◆ PROBLEM STATEMENT
For the data below, transcribe the part that opens with the line containing "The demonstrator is" and closes with the line containing "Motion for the", exactly and with no pictures.

[Opening DATA SHOWN section]

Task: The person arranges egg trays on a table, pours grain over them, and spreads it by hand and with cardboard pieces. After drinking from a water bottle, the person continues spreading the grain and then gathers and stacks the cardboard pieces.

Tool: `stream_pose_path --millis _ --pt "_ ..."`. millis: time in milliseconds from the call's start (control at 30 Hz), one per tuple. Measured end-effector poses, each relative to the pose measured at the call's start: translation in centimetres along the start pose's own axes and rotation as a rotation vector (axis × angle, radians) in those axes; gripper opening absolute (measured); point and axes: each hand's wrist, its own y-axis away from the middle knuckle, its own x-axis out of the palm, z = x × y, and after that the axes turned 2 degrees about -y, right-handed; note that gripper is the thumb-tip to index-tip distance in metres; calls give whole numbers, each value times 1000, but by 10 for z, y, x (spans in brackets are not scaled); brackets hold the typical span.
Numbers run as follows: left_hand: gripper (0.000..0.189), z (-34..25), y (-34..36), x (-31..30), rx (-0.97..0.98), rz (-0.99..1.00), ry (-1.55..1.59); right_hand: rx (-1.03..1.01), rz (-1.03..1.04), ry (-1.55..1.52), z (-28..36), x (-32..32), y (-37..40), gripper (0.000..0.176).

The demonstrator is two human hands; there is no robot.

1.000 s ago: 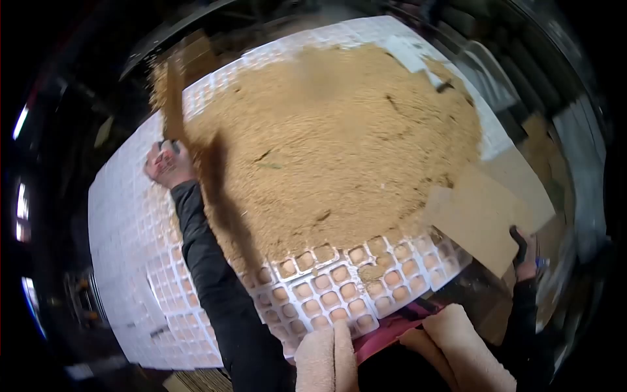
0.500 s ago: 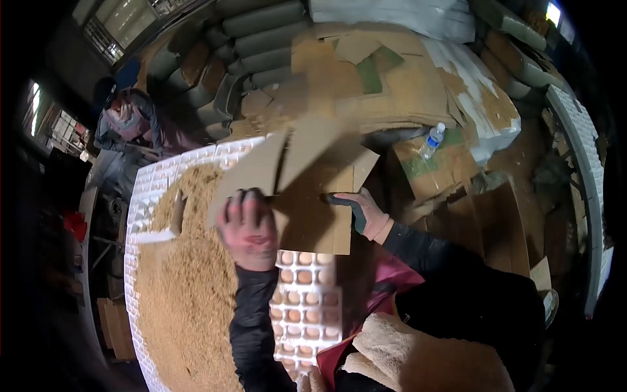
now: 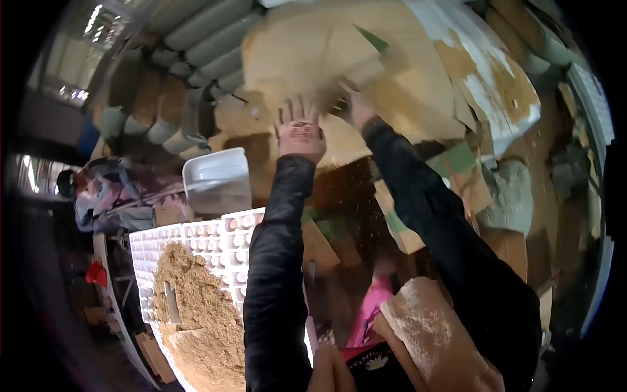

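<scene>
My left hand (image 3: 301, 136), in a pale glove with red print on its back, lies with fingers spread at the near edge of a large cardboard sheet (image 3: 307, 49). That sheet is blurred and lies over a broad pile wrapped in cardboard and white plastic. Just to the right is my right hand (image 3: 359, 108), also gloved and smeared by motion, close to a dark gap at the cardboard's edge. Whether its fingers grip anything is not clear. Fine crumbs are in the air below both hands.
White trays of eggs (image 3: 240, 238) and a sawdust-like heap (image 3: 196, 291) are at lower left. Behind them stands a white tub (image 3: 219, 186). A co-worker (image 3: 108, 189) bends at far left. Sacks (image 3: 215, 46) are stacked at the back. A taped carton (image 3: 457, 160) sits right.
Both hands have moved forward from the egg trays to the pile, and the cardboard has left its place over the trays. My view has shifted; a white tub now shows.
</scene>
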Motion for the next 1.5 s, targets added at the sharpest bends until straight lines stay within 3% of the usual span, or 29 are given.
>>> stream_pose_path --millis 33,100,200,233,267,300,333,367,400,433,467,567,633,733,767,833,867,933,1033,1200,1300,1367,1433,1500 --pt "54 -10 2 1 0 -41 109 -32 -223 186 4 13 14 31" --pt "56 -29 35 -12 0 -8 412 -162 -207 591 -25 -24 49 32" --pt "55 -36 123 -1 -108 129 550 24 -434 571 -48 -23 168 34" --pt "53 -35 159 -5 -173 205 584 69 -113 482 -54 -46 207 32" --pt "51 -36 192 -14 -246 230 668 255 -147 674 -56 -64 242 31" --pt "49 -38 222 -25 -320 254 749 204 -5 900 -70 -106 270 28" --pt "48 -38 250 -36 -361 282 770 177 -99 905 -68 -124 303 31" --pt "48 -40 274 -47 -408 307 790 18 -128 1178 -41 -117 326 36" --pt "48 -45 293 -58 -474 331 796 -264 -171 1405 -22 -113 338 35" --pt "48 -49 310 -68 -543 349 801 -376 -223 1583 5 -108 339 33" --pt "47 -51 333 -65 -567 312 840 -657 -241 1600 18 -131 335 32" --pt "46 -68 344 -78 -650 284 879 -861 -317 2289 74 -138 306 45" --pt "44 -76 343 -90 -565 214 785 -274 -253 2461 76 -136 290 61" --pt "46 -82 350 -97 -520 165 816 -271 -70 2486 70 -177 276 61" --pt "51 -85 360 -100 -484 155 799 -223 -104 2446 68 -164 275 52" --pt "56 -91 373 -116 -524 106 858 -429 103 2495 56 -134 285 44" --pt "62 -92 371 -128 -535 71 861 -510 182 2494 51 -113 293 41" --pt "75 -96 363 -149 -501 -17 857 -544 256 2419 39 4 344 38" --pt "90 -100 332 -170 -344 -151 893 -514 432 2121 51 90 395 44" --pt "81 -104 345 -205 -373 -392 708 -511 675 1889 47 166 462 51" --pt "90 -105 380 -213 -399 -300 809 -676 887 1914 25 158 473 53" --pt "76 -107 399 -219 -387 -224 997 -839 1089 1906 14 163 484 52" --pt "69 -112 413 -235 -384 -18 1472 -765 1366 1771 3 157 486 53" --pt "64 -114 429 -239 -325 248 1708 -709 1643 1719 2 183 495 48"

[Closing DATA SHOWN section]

◆ RESULT FOR THIS EXERCISE
The demonstrator is two human hands; there is no robot.

1.000 s ago: 
0.500 s ago: 
now: 

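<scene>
My left hand (image 3: 301, 136), in a pale glove with red print on its back, lies with fingers spread at the near edge of a large cardboard sheet (image 3: 307, 49). That sheet is blurred and lies over a broad pile wrapped in cardboard and white plastic. Just to the right is my right hand (image 3: 359, 108), also gloved and smeared by motion, close to a dark gap at the cardboard's edge. Whether its fingers grip anything is not clear. Fine crumbs are in the air below both hands.
White trays of eggs (image 3: 240, 238) and a sawdust-like heap (image 3: 196, 291) are at lower left. Behind them stands a white tub (image 3: 219, 186). A co-worker (image 3: 108, 189) bends at far left. Sacks (image 3: 215, 46) are stacked at the back. A taped carton (image 3: 457, 160) sits right.
Both hands have moved forward from the egg trays to the pile, and the cardboard has left its place over the trays. My view has shifted; a white tub now shows.
</scene>
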Motion for the next 1.5 s, targets added at the sharpest bends until straight lines stay within 3% of the usual span, or 29 are given.

No more output is required for the exercise.